# Pulled Pork for open house



## Pioneer51 (Apr 17, 2018)

Hello all i posted on the pork page.lol but i figured i would ask here also
I have been asked to do a open house serving about 250-300 people. PP will not be the only meat they will be serving chicken and meat balls form a local deli. I'm figuring from what i got from the help here i'm going to need at least 100 lbs raw. I have 2 vertical box type smokers so i think i cant get a lot on at a time. The party is on saturday and i could start smoking Friday. Im not sure if i start Friday and wrap them in pans and put them in hot boxes until saturday at 3 when they want to start serving.
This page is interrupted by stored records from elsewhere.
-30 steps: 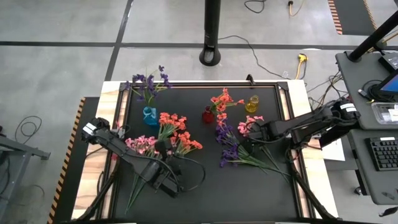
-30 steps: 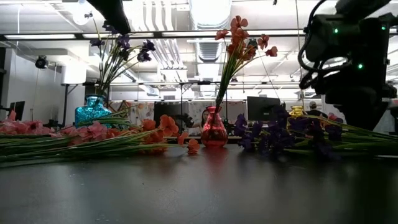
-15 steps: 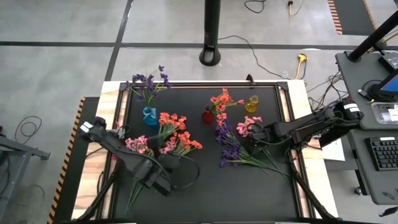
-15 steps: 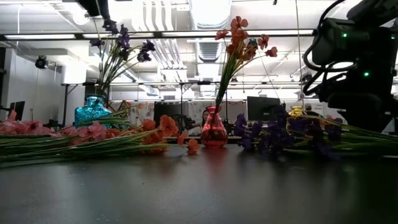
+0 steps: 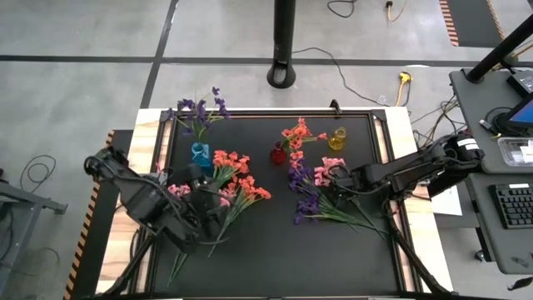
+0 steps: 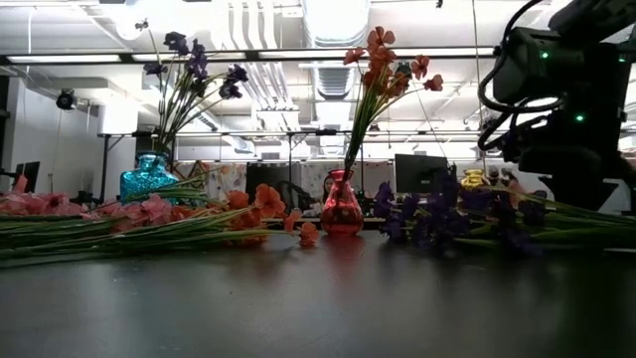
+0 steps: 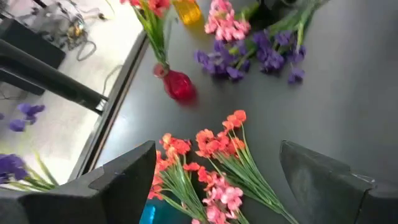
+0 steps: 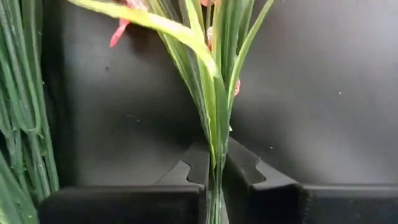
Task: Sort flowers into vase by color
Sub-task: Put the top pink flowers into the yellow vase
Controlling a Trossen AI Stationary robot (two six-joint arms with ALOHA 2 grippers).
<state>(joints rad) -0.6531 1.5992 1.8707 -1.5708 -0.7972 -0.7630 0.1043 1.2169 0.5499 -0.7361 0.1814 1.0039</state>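
My right gripper (image 8: 214, 163) is low over the right half of the worktop (image 5: 275, 258), its jaws closed on the green stems of a pink sprig (image 5: 327, 170); the right wrist view shows the stems pinched together between the two fingers. That sprig lies just right of a heap of purple sprigs (image 5: 305, 193), near the yellow vase (image 5: 337, 138) at the far right. My left gripper (image 7: 217, 186) hangs above the left half with its jaws wide apart and empty, over loose coral-red sprigs (image 5: 236, 177) and pink sprigs (image 5: 185, 192). The blue vase (image 5: 200, 155) at the far left already holds purple blossoms, and the red vase (image 5: 278, 154) in the middle holds coral-red ones. I judge these flowers to be very light, with thin, springy stems that bend and may slide out of a loose grip. Take hold on the bare stem bundle below the leaves, never on the blossoms, which may crush or snag on neighbouring sprigs.
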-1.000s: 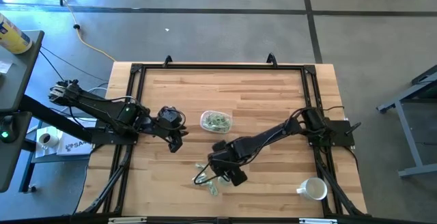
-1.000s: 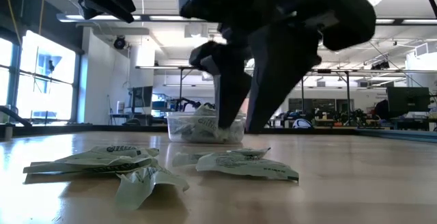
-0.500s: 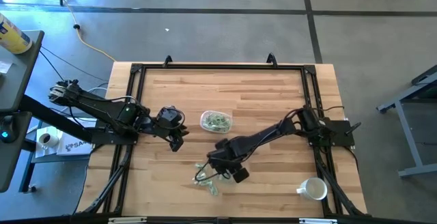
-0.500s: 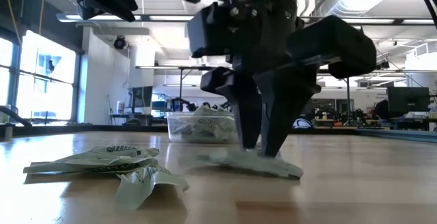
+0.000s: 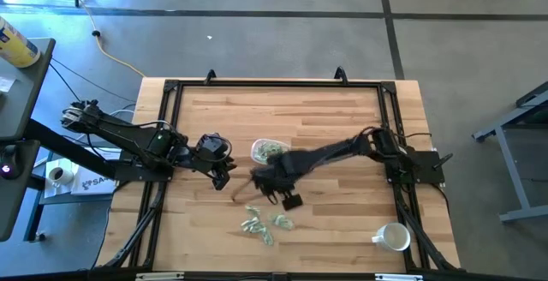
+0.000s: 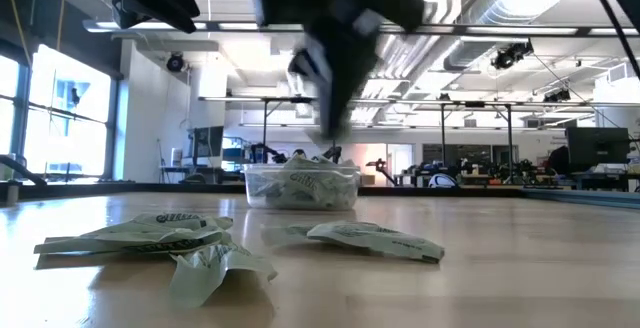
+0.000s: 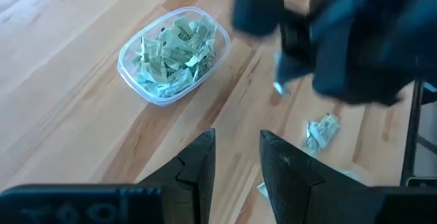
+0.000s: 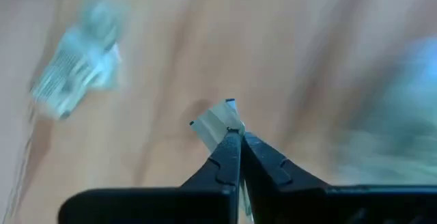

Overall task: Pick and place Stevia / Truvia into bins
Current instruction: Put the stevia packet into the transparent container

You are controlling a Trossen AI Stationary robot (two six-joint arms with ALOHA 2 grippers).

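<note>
The clear bowl point(image 5: 270, 150) holds several pale green Stevia sachets and stands mid-table; the left wrist view also shows the bowl point(image 7: 171, 53). More sachets point(image 5: 266, 224) lie flat on the wood nearer the front edge, and the low view shows these loose sachets point(image 6: 360, 238) too. My right gripper point(image 5: 259, 182) hangs above the table between that pile and the bowl, shut on one sachet point(image 8: 217, 120). My left gripper point(image 7: 235, 159) waits open, left of the bowl, with nothing between its fingers. My right gripper pinches one sachet between its two fingertips, coming from above and pointing steeply down. Only a pale corner point(image 8: 220, 118) shows past the fingertips; the fingers hide the rest. The sachet is lifted clear of the table.
A white mug point(image 5: 394, 237) stands at the near right corner. A black frame point(image 5: 274, 84) runs along the table's edges. Bare wood lies behind the bowl and to the right of the sachet pile.
My right gripper has come down on the sachet pile, shut on one sachet and taken it up. It has then swung up and toward the far left, nearer the bowl. The other sachets stay on the table.
</note>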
Or do you think do them the weekend before and freeze or will they stay good in the refrigerator for a week and reheat the next weekend. thanks for the advise


----------



## HalfSmoked (Apr 17, 2018)

You have a time frame here takes a long cooking time to do PP. I usually do 3 PP sandwiches to a LB of finished PP. Storage can be done in the frig if properly cooled before placing in the frig. It should be fine for a week kept at temperature 35 degrees or lower.

Warren


----------



## Pioneer51 (Apr 18, 2018)

Great. How would you suggest i cool it?


----------



## HalfSmoked (Apr 18, 2018)

Cool it in small portions and not a large pan full at one time to make sure its all cooled down all the way through.

Warren


----------



## Pioneer51 (Apr 18, 2018)

Got it thank you.


----------